Does anybody else remember the goon who had his 4Runner picked up from the rear bumper with a high-lift and had it rock sideways off the jack and pinch his skull between the end of the bumper and the frame of his garage door? He came to the forums concerned that he had felt his skull flex and now had some loose teeth and was wondering whether or not he should go to the doctor…

Raluek
Nov 3, 2006

WUT.

charliemonster42 posted:

Does anybody else remember the goon who had his 4Runner picked up from the rear bumper with a high-lift and had it rock sideways off the jack and pinch his skull between the end of the bumper and the frame of his garage door? He came to the forums concerned that he had felt his skull flex and now had some loose teeth and was wondering whether or not he should go to the doctor…
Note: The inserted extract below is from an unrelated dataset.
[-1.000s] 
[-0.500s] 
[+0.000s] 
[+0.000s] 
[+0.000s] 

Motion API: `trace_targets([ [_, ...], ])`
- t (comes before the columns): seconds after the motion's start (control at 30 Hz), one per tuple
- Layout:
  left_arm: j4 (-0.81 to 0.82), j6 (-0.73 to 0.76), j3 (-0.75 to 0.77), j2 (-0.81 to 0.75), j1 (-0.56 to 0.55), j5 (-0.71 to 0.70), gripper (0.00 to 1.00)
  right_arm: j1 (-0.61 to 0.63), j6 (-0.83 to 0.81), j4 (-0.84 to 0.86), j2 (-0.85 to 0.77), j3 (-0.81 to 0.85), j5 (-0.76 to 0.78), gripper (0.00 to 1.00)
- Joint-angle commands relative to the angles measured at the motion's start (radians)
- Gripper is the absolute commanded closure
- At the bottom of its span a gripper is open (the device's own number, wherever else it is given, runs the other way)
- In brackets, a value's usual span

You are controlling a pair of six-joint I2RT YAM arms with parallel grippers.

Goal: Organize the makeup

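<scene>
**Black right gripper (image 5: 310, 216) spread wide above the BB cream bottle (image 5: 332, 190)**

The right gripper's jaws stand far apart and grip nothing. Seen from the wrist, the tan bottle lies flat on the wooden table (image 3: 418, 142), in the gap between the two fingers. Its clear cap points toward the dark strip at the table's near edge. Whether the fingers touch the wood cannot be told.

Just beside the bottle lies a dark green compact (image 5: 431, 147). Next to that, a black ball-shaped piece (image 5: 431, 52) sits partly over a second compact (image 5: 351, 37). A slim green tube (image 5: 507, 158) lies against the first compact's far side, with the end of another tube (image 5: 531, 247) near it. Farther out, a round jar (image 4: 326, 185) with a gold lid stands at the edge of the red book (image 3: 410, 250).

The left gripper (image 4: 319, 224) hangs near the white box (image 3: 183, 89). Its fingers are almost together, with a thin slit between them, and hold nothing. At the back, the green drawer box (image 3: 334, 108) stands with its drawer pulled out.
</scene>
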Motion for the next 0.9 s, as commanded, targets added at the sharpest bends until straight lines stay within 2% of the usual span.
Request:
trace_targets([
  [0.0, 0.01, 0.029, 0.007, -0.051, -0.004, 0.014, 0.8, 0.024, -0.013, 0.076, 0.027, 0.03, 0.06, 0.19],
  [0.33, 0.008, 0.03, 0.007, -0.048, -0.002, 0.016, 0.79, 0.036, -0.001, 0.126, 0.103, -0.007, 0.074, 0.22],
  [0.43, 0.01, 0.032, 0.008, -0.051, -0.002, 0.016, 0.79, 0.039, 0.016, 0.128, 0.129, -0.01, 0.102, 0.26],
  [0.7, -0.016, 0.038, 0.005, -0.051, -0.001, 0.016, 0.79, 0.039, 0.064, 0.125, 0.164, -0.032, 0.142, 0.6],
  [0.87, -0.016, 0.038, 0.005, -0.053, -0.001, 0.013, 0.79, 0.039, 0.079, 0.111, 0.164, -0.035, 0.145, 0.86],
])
yes i remember that, and was thinking of it while i was reading about all these other adventures you all have been having

i remember him describing the sound of his skull creaking under load, and that mental image has stuck with me

on a related note, i used to work next door to a mechanic, and one time he was telling me about having dropped a car off a jack. he was under the car, it was a bottle jack on a cartoonishly precarious stack of wood to reach high enough, and it came down far enough to not only pin him, but also drive the air from his lungs and keep it out. apparently there was a floor jack close enough he could barely reach it with his fingertips, and he was able to get out. he was cheerfully retelling the story like a week after it happened, so i guess he didn't get hurt too bad. but, gently caress, i think about that one all the time too

Elviscat
Jan 1, 2008

Well don't you know I'm caught in a trap?

I was pulling a rear axle on a buddie's Cherokee once, and the jackstands weren't well positioned on the not very level garage floor, I also only had the bad side up, took my hand from under the brake disk I was removing right before the brake disk with car still attached slammed down where my hand had been .1 seconds before.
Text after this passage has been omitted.